AMALILEA se présente

C’est vrai que mon allure peut surprendre, avec ma chevelure prune dressée au vent comme une coiffe, comme une fleur sauvage.

Il est possible que ma fragilité extérieure laisse croire à quelques défaillances profondes, comme si je n’étais faite que de papier et de carton.

Il n’est pas certain que j’arrive à convaincre dès le premier coup d’œil malgré l’ampleur de mes mouvements et ma démarche assurée.

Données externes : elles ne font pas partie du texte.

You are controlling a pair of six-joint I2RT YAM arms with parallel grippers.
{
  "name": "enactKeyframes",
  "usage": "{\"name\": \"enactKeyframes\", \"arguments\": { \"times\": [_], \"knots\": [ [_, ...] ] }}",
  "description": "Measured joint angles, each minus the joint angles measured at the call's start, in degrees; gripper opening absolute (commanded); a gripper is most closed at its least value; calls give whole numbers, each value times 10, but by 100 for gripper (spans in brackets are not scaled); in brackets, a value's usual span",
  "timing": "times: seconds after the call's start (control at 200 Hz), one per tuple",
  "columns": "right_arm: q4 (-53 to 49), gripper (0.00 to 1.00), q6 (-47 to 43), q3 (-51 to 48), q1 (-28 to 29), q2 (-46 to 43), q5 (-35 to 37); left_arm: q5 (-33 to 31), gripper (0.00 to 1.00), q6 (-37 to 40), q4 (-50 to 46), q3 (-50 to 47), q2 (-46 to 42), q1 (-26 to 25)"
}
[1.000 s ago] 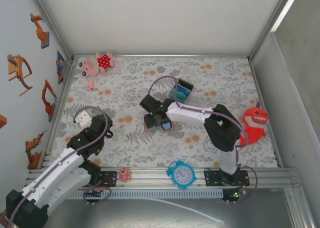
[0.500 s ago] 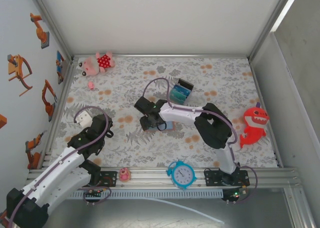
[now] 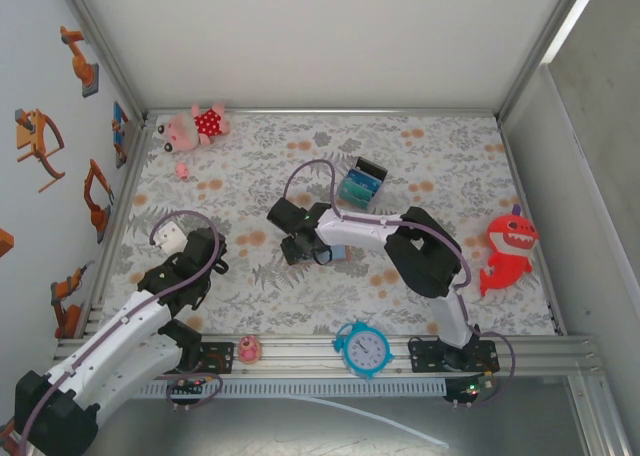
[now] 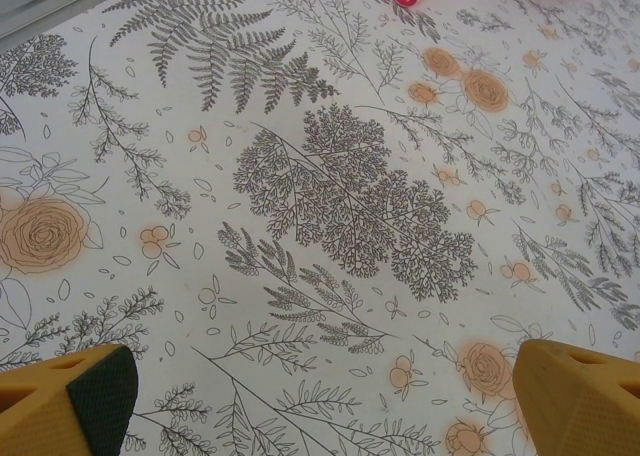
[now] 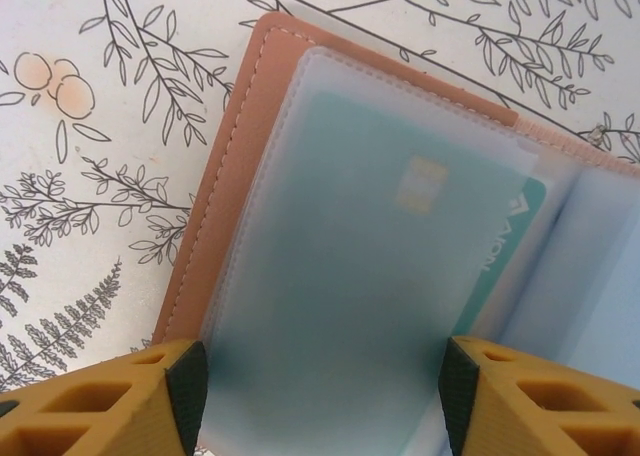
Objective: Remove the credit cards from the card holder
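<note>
Right arm [image 3: 375,228], moved: swung left across mid-table since a second ago, elbow drawn in, wrist now further over the holder.
Table [image 3: 440,166]: covered in a fern-and-flower print cloth.
Left arm [image 3: 130,326]: folded at the near left, wrist above bare cloth.
Card holder [image 5: 225,176]: lying open and flat at mid-table, just near-left of the black box [image 3: 362,181] of teal cards; tan leather edge on the left, frosted sleeve on top.
Card [image 5: 400,246]: teal, tucked inside the sleeve, chip showing through.
Right claw [image 5: 320,396]: spread partway, hanging right over the sleeve, one pad [image 5: 188,386] by its left edge; contact impossible to tell; clamped on nothing.
Left claw [image 4: 325,401]: spread wide, holding nothing.
</note>
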Motion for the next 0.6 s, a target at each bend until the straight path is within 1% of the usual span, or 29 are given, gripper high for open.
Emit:
{"name": "enactKeyframes", "arguments": {
  "times": [0.12,0.316,0.531,0.601],
  "knots": [
    [20,53,-5,-20,-4,-12,-9,0,97,0,0,0,0,0],
    [45,40,-13,-49,-22,-30,-33,4,97,9,0,1,-8,0],
    [54,25,-57,-73,-31,-49,-53,26,97,37,7,8,-16,0],
    [55,23,-74,-79,-31,-54,-66,37,97,43,15,8,-15,-3]
  ]
}}
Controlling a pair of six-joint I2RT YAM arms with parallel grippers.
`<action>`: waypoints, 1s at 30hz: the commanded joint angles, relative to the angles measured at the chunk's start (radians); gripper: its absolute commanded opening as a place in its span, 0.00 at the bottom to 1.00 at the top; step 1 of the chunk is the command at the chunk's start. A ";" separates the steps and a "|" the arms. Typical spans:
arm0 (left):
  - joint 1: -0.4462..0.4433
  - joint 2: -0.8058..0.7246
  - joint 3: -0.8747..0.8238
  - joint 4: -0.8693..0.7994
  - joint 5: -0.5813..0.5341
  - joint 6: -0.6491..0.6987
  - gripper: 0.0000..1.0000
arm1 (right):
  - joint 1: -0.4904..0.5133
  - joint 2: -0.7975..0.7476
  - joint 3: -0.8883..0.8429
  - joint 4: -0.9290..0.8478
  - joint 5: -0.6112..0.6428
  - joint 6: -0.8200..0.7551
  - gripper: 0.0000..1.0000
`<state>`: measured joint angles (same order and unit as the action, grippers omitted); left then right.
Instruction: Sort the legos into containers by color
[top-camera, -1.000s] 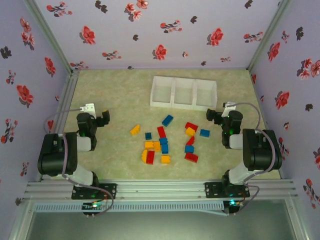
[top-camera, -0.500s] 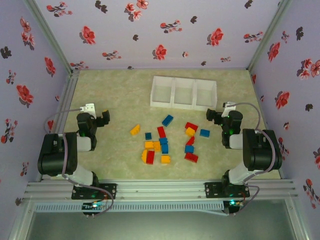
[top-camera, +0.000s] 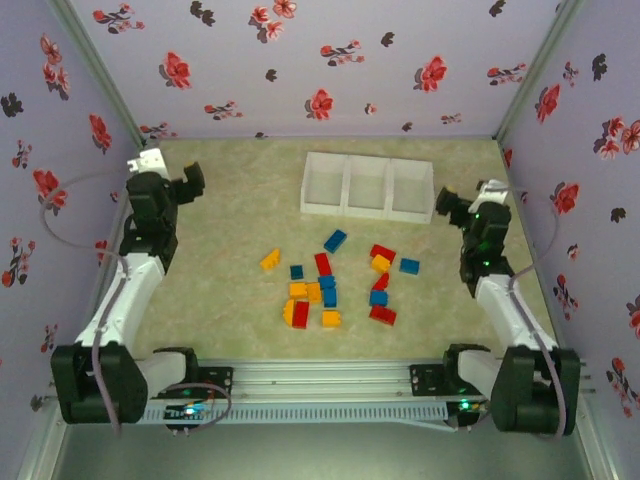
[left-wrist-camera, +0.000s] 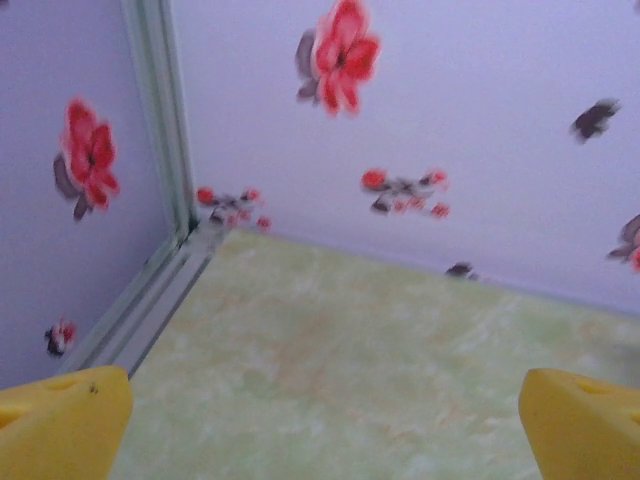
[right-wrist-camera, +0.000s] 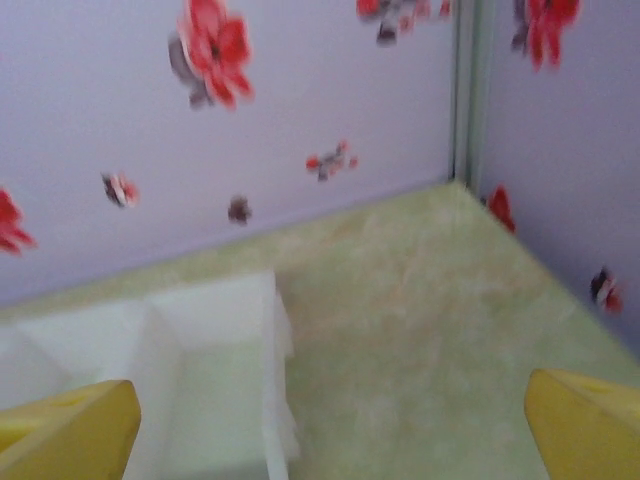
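Both grippers hang high with their jaws spread wide and nothing between them. The left gripper (top-camera: 190, 183) is well off to the left of the tray (top-camera: 367, 157), and the right gripper (top-camera: 447, 208) is just beside the tray's right end. From the right wrist, the tray's end compartment sits below and ahead of the yellow fingers, and it looks bare. I can make out nothing in the other two compartments either.

The legos (top-camera: 328, 290) lie in a loose scatter on the surface (top-camera: 230, 200), all on the near side of the tray. Red, blue and orange-yellow are mixed together, so by my reckoning the sorting has not begun and the job at hand is reaching down for a first piece.

To do that well, I would start with the loners. One blue brick (top-camera: 335, 240) lies closest to the tray with space all round it, and another blue one (top-camera: 409, 266) sits apart towards the tray's right end, handy for the right arm. The gripper should come straight down and span the brick's short width. It should close only once the fingers are low enough to catch the sides. The tight knot farthest from the tray is best left for later, since a finger there would likely shove neighbours about. It would help to fix one colour per compartment from the first drop.
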<state>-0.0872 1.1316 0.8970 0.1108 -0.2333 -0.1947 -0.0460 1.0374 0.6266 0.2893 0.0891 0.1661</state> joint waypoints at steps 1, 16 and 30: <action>-0.109 -0.015 0.114 -0.212 -0.138 -0.024 1.00 | 0.013 -0.096 0.150 -0.295 0.055 0.035 0.99; -0.395 0.161 0.265 -0.605 -0.203 -0.268 1.00 | 0.231 -0.106 0.257 -0.577 0.045 0.059 0.99; -0.445 0.432 0.327 -0.966 0.105 -0.194 0.92 | 0.237 0.058 0.361 -0.679 -0.013 0.106 0.93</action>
<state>-0.5060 1.5074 1.1980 -0.7559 -0.2420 -0.4511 0.1825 1.0752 0.9497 -0.3660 0.1005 0.2497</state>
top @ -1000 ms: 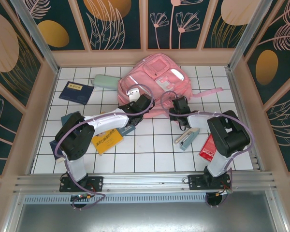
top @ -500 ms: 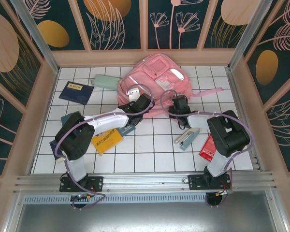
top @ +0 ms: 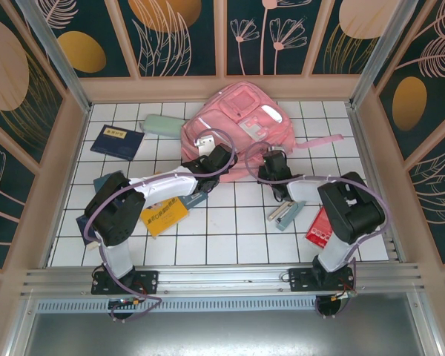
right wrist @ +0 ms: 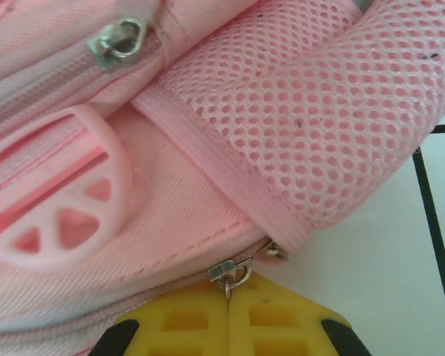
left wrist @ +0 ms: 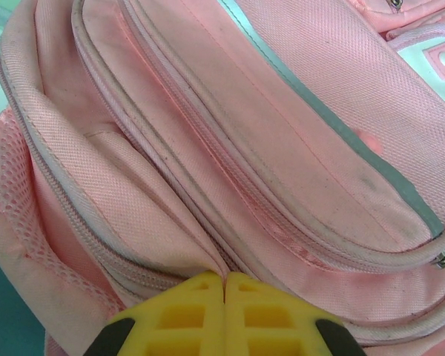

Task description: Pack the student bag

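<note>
I'm unzipping the student bag [top: 233, 126].
My right jaws are pinching the zipper pull [right wrist: 228, 273] at their tips, left jaws pressed together; next, a steady pull.

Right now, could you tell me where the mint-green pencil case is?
Top view: the pencil case lies back-left, between the navy booklet and pink backpack.

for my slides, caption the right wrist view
Right gripper shut on a metal zipper pull at the pink student bag's seam

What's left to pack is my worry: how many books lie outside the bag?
3 plainly: navy book far left, yellow book beside the left arm, red book by the right arm. More may hide under the left arm.
</note>
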### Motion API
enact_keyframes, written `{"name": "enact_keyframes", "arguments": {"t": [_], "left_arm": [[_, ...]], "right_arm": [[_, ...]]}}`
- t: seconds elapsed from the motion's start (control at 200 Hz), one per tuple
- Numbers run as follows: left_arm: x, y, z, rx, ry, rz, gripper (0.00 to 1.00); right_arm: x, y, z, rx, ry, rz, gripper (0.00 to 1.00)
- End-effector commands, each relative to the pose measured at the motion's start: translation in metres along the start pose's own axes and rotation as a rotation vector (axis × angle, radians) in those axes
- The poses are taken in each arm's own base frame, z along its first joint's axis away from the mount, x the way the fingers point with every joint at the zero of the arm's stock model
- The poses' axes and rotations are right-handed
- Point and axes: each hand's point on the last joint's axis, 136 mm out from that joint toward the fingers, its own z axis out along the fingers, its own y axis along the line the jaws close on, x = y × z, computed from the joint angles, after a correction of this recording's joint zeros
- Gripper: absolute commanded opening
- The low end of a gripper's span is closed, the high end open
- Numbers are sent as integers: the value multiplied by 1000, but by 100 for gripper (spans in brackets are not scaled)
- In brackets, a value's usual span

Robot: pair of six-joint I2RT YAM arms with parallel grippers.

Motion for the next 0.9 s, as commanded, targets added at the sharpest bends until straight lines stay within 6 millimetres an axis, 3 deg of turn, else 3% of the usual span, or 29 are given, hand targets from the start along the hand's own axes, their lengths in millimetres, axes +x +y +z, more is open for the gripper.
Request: {"name": "enact_keyframes", "arguments": {"t": [0.0,0.11,0.551,0.696,0.801,0.896], "left_arm": [[-14,-12,-3,28,-29,-20,0],[-10,-15,0,41,-17,-27,0],[-6,-29,2,94,16,-53,0],[-6,-30,1,109,21,-58,0],[-9,-30,-4,110,18,-53,0],[-15,-28,-10,114,7,-42,24]], "right_arm": [[-14,11,-21,-24,-67,-17,0],[-14,22,-28,-65,-56,-54,0],[7,119,-53,-302,-6,-207,0],[10,135,-57,-370,10,-190,0],[9,130,-58,-355,1,-171,20],[8,123,-63,-354,-10,-147,29]]}}
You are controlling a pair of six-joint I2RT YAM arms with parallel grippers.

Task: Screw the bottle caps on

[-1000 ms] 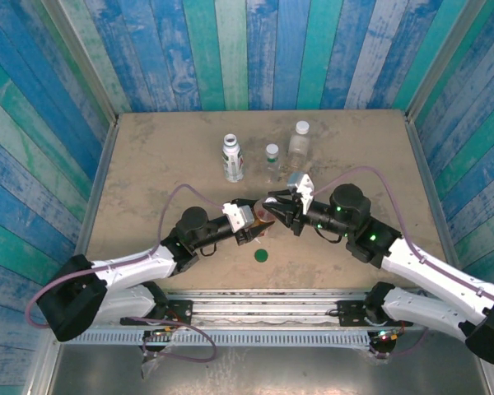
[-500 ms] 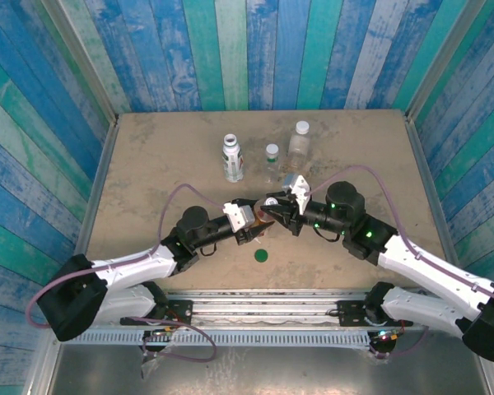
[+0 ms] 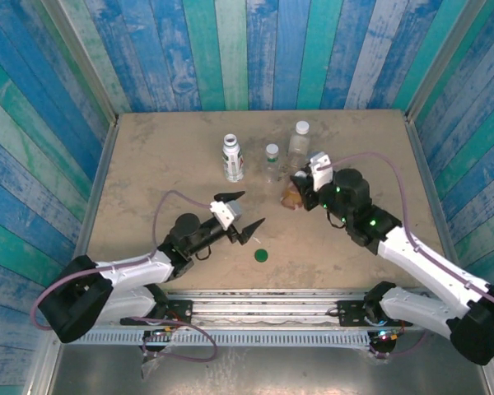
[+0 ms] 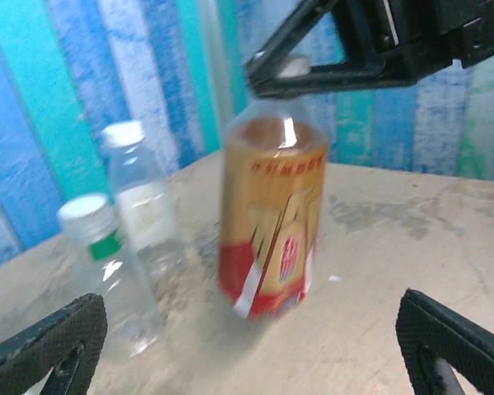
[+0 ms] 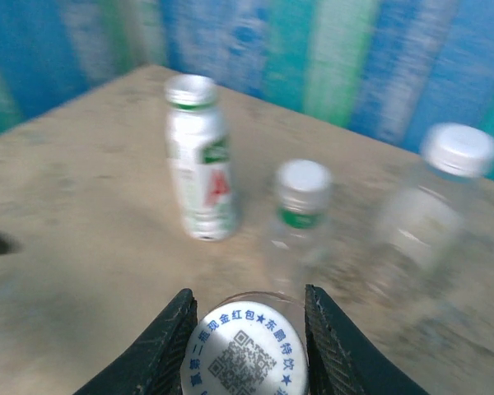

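Note:
The amber-orange bottle [image 4: 272,222] with a red label hangs slightly tilted from my right gripper [image 3: 300,186], which is shut on its white printed cap [image 5: 243,358]. My left gripper [image 3: 241,211] stands wide open, apart from that bottle on its near left, with nothing between its fingertips [image 4: 45,346]. A dark green cap [image 3: 262,255] lies loose on the table, near the left gripper. Behind stand a white-labelled bottle [image 3: 232,158], a small clear bottle [image 3: 272,160] and a larger clear bottle [image 3: 300,140], each capped.
The tan table [image 3: 165,164] is walled by blue and green planks [image 3: 247,49] on three sides. The three capped bottles form a row just behind the right gripper. Open tabletop lies to the left and the far right.
My left gripper has opened, let go of the amber bottle and drawn back to the near left. The right gripper has carried the bottle by its cap toward the back right.

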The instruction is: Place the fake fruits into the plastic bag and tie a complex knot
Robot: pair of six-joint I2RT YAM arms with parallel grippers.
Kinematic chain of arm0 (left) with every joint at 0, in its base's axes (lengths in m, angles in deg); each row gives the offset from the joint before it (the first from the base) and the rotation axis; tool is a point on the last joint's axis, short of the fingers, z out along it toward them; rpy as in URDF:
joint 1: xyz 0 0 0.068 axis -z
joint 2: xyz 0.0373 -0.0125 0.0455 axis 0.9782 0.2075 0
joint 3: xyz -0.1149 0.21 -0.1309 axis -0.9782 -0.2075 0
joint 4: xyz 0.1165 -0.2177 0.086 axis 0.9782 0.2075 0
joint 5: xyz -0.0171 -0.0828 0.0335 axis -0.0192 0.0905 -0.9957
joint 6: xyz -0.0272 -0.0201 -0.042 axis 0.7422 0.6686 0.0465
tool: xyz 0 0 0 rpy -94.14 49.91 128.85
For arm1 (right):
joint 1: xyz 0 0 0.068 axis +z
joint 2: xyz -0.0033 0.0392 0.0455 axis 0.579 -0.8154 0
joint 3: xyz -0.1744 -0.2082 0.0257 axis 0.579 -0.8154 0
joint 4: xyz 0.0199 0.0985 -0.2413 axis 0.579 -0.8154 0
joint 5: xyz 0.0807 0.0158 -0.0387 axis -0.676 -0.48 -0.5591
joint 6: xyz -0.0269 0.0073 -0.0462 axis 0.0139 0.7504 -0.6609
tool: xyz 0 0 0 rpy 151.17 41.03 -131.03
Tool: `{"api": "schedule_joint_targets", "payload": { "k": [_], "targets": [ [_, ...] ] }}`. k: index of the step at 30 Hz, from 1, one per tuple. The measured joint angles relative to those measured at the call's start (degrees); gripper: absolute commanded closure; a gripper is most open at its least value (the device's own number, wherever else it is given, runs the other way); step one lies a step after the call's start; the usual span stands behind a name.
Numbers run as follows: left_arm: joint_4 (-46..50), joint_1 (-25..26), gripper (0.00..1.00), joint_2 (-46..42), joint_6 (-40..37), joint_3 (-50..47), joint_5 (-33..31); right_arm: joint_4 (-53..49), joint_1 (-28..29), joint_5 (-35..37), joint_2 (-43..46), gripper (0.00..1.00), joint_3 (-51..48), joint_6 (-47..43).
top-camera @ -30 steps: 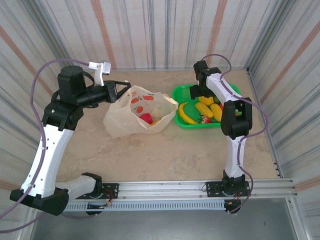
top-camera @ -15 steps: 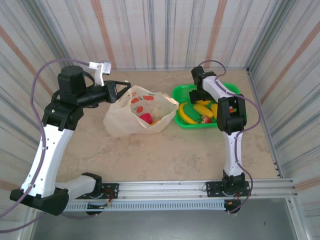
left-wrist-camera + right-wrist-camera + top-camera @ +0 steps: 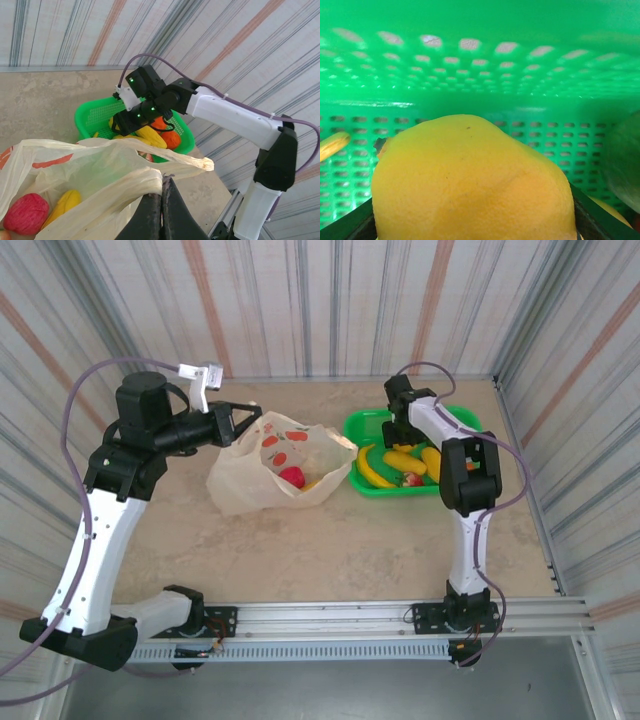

On peut toujours dire : voilà une jolie fleur décorative !

Je refuse de penser que mon apparence dessert ma volonté profonde, je veux bien admettre qu’elle déstabilise, qu’elle fausse le jeu, qu’elle mène sur de fausses pistes.

Je ne pense pas qu’il faut s’attarder plus que de raison à cette première approche qui révèle au contraire une certaine liberté d’expression et une volonté de me trouver en accord avec le monde qui m’entoure, avec la nature et les êtres.

Je crois que je peux défendre mes convictions profondes, les miennes mais aussi défendre ceux qui ont besoin d’être protégés, suivre ma route mais aussi montrer le chemin à ceux qui ont besoin de ma force, de ma détermination, de ma soif de justice, de mon intégrité, car il me semble que c’est ce qui donne à mon existence son sens et sa valeur et qu’avec mes moyens, je peux travailler mes failles, mes doutes, les sublimer, les transcender, pour moi et aussi pour tous ceux qui auraient besoin de moi.

C’est là ma véritable raison d’être.